Introduction

I am Vedant Goyal, a pre-final year B.E. undergraduate student studying Electrical and Computer Engineering at Thapar Institute of Engineering and Technology. During Google Summer of Code 2026, I will be working on “Consolidating and advancing the GPU infrastructure in Clad” project with Compiler Research group.

Mentors: Aaron Jomy, David Lange, Vassil Vassilev

About Automatic Differentiation and Clad

Automatic Differentiation(AD) is a set of techniques to evaluate the derivative of functions specified by a computer program. Automatic Differentiation is different from symbolic differentiation and numerical differentiation. Symbolic differentiation is computationally expensive whereas Numerical differentiation suffers from round off errors. AD solves all these problems by applying chain rule systematically to compute gradients.
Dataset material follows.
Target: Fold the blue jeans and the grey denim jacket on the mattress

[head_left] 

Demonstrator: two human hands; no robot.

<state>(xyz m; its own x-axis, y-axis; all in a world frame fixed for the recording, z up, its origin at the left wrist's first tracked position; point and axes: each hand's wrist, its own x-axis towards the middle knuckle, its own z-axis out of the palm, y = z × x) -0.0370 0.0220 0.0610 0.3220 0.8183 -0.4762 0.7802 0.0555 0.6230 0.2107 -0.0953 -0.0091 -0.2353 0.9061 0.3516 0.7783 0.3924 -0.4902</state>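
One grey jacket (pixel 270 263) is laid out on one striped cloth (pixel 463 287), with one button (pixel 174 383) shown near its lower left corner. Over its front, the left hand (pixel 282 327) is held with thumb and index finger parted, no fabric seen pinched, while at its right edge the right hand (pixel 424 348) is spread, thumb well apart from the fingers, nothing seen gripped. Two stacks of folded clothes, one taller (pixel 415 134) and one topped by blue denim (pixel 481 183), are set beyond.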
Clad is a Clang-based automatic differentiation tool that transforms C++ source code to compute derivatives. Unlike other AD tools which compute derivatives at runtime by operator overloading, Clad computes derivatives at compile time, by leveraging Clang’s compiler infrastructure. It supports multiple differentiation modes like forward mode, reverse mode and hessian mode, making it suitable for a wide range of applications.

Overview of the project

In recent years, Clad has gained promising support for GPU-based differentiation, including CUDA kernel differentiation, partial Thrust support, and integrations with several GPU-oriented applications. However, much of this work remains fragmented across older branches and forks, with limited testing, benchmarking, and upstream integration.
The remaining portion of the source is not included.